Sir Thomas Browne, Urne-Burial
If it’s a fact that the practical business of artists happens mostly – or at least, firstly - in the realm of the visual, then it might also be inevitable that the prerequisite for most artworks should be the presence and special qualities of light. From earliest times of course, painters in particular have often had to grasp the problems of light almost before anything else, from the changing highlights cast by a tallow lamp onto a cave wall to the banal miracle of an endless succession of sunrises and sunsets; photography, on the other hand – the word means ‘writing with light’ – might at one level be said to consist of almost nothing else. But we live, in the West at least, in an age when light’s meanings and registers seem to have been shifting so fast that perhaps it’s only artists who can keep up with naming them. The very figures of modernity, since the first gas lamps lit our cities (starting with Berlin in 1826) we have blinked in the glow of a florescence of new lights, each one bringing its own chromatic scales and its own pitch of visual ‘white noise’: from the glaucous blend of filtering daylight and shop-window illumination of Victorian arcades and department stores to the green cast of the digital screen, the skin of our faces growing accustomed to reflecting the pulses from mobile or iPod. Today this convergence of light particularly visible around new constellations of media seems to organize a plenitude not of things but of their hologram representations, a reminder that the play of modern light is almost always a game of missing objects – of things revealed or remembered but never quite experienced. The age of light is a gleam on the shapes of an absence.

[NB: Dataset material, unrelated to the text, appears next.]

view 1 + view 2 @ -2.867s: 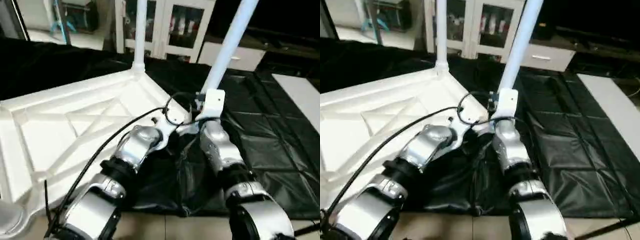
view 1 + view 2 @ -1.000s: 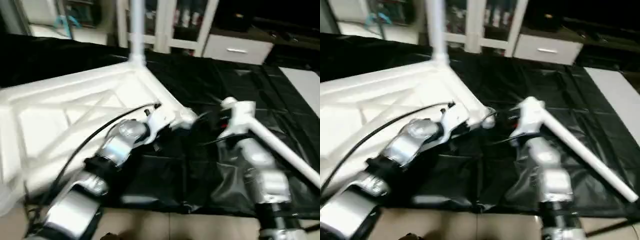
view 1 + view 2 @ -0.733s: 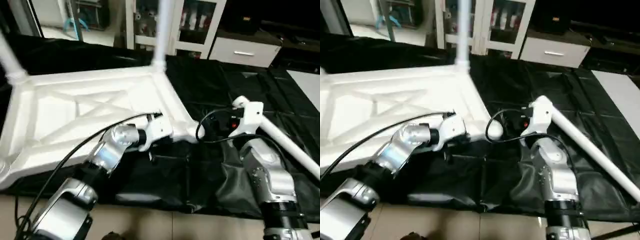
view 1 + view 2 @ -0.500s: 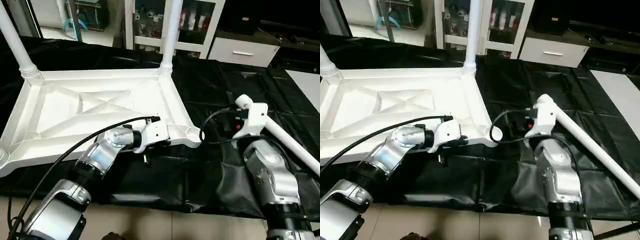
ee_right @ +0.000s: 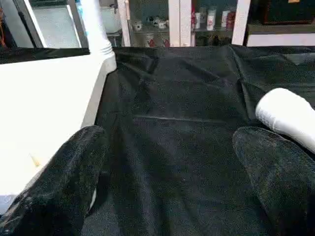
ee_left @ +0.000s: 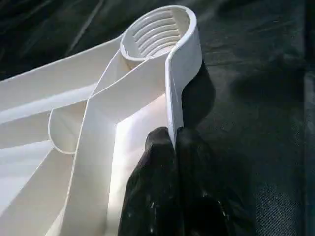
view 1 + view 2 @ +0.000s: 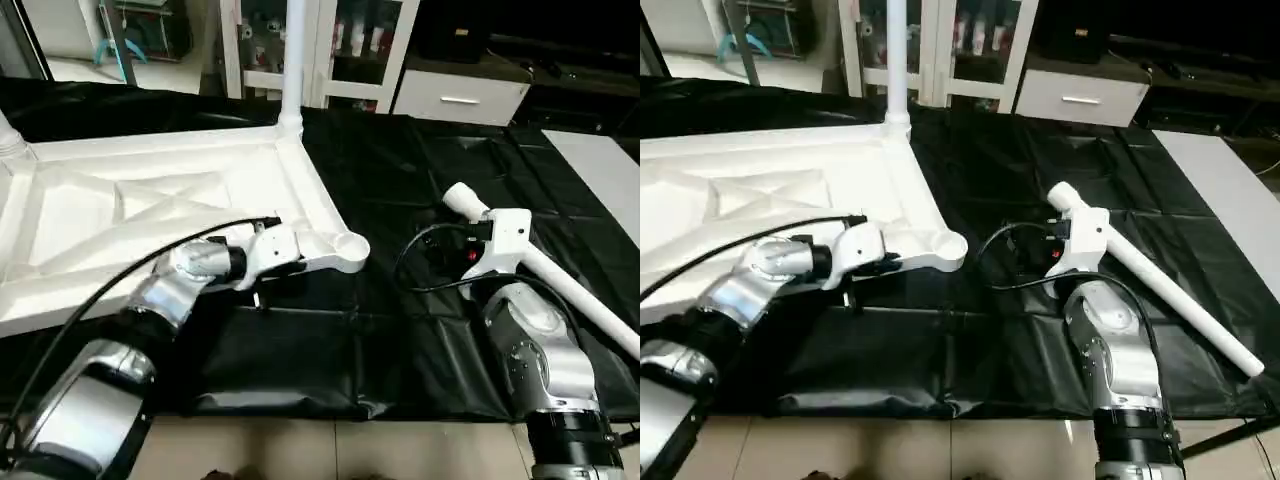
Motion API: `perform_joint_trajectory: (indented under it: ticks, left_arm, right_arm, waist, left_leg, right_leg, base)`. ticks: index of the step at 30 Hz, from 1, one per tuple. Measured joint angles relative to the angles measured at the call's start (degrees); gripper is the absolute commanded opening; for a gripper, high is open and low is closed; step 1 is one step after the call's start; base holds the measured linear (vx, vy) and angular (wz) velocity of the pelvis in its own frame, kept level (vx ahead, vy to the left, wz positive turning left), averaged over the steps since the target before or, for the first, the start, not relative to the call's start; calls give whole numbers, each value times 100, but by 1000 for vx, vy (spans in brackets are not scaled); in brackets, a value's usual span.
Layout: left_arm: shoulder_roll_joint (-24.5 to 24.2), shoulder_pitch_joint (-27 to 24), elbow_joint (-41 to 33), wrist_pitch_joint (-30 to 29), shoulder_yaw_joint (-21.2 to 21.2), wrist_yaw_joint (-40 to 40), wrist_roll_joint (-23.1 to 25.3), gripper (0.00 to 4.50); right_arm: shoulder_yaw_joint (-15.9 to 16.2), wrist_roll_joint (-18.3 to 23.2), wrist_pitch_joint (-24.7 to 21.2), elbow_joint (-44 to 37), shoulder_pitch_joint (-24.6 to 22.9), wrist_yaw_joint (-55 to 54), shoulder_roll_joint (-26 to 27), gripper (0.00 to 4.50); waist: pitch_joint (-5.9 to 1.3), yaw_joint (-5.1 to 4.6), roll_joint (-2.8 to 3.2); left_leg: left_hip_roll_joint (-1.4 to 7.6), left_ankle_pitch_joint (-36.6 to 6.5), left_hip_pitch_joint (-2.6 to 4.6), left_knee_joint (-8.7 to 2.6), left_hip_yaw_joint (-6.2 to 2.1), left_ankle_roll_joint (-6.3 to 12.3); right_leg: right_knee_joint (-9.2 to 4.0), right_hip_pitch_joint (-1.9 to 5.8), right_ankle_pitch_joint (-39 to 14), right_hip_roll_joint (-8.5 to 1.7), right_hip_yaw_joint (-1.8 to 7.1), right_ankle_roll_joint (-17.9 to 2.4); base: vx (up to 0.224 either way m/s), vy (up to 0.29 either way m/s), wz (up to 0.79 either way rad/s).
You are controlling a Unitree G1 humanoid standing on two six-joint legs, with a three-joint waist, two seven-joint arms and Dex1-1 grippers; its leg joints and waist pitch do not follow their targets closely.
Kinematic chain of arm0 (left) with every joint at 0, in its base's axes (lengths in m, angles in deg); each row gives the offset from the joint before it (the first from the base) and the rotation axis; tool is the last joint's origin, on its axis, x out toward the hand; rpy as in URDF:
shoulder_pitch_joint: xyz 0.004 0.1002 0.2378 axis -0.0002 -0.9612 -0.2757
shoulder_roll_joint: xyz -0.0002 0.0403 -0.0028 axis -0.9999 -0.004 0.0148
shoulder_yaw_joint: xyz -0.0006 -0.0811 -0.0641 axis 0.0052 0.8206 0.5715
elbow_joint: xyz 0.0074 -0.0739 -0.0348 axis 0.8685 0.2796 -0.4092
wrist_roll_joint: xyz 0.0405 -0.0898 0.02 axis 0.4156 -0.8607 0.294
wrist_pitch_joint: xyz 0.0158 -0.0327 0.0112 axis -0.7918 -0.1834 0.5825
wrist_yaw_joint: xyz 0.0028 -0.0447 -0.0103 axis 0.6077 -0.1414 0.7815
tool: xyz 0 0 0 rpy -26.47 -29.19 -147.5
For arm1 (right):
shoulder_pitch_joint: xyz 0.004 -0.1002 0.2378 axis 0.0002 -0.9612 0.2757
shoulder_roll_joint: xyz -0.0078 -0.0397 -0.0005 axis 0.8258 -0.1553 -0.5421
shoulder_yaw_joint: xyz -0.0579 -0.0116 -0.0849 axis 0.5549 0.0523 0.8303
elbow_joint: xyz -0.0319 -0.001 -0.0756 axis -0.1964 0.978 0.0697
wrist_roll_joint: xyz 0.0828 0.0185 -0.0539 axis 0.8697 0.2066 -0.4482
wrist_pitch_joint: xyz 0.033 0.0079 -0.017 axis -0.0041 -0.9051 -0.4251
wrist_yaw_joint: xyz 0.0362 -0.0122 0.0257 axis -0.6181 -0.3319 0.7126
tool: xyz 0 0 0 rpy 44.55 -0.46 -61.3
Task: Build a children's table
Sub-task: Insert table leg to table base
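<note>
Even indoor light falls from above, bright on the white tabletop (image 7: 150, 215), whose flat panels nearly wash out in the head views. The black sheet (image 7: 420, 170) shows soft grey sheen along its creases. A dark shadow sits under the corner socket (image 6: 160, 32) in the left wrist view. The near black fingers (image 5: 64, 187) are soft and out of focus; the cabinets (image 7: 350, 40) behind glint slightly.
</note>
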Motion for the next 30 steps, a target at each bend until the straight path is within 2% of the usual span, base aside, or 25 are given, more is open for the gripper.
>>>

It’s possible, however, that the anxious pallor of this modern light of existence – at the same time so flat and so full of information – is just a new set of wavelengths of our uncertainty about light, refracted through the technologies of our times. Sir Thomas Browne, writing in Norwich in the seventeenth century of the varieties of burial customs, contrasted the ‘invisible Sun’ of our inner being, pure and temperate, with the ostentation of funeral pyres, noting both the predilection for cremation in many cultures, and that even daylight must deceive us: ‘it cannot be long before we lie down in darkness, and have our light in ashes […] Darkness and light divide the course of time.’ Natural light, particularly in those parts of the world where the sun’s presence isn’t to be relied upon, tends everywhere to be equated with blessings whose return must be hastened at all costs. But its artificial twin, fire, carries more ambivalent meanings: warming and threatening, fickle yet essential, its role as the hearth of sacrificial destruction or purifying immolation, as the elective element of alchemist and satanist alike, makes light both precious and deadly from our earliest memory.

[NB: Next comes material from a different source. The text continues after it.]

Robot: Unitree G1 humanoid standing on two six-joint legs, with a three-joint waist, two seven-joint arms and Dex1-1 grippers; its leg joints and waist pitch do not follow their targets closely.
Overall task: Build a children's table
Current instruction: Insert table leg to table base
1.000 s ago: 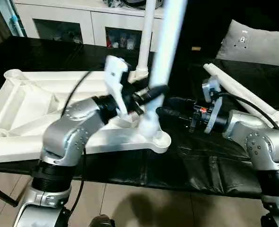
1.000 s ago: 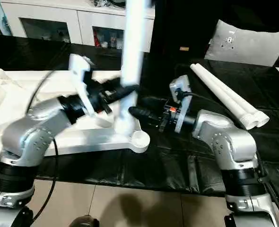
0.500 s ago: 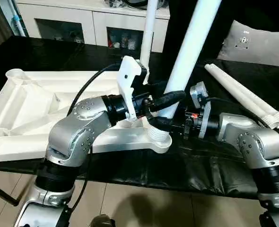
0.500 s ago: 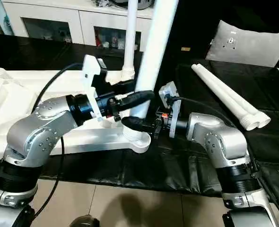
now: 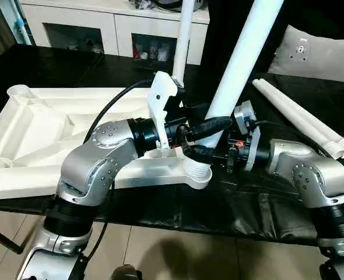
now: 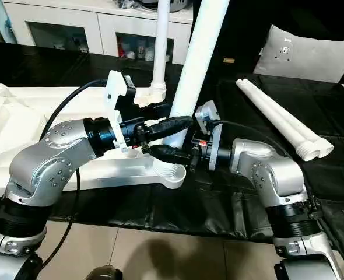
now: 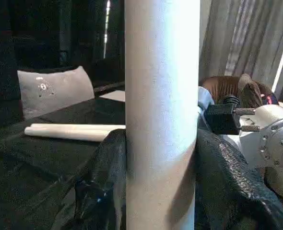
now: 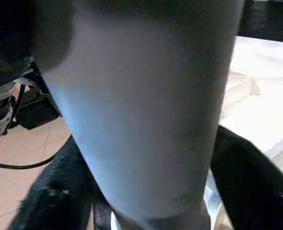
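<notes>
The table's white top (image 5: 38,134) lies underside up on the black table. One white leg (image 5: 182,41) stands upright in the far right corner socket. A second leg (image 5: 242,64) leans to the right, its ribbed foot at the near right corner socket (image 5: 200,175). My left gripper (image 5: 216,131) is shut on this leg a little above the socket, and the leg (image 7: 160,120) runs between its black fingers (image 7: 103,191). My right gripper (image 6: 171,150) reaches in from the right at the leg's lowest part (image 8: 146,120).
Two loose white legs (image 5: 300,116) lie side by side on the black table (image 5: 248,204) at the right. A grey-white cushion (image 5: 320,52) sits behind them. A white cabinet (image 5: 102,29) stands along the far side. The table's front edge is near my arms.
The held leg has swung from nearly upright to leaning right. My right gripper has moved left up to the leg's base. The left gripper has stayed on the leg.
</notes>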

The qualities of light as memorial and loss are also present in contrasting works by Dominique Rey. In a series of photographs taken from inside Second World War bunkers, the anxious view of the machine gunner defending a specific political reality is now a glimpse of a cheerful, ordinary landscape. Framed in black as though seen from a socket in a skull, what might have been a strategic target is now just another guidebook scene, while it’s the inside of the concrete coffin that’s ceased to exist, bereft of light. A project for a monument in glass, on the other hand, inverts this play of light, memory and politics: etched with a poem and modelled on a Persian garden, this architecture of light stretches from the modernism of the Barcelona Pavilion to the Moorish city in its commemoration of loss as a paradise of transparency.
If to illuminate is to see (to be condemned to see), then it might be seeing that projects our inner lights onto a world whose flicker intoxicates us with fairylights and widescreens – our invisible suns that could be a flame or a neon, a diode or a dying star. Like Goethe on his death-bed, we clamour: ‘More light!’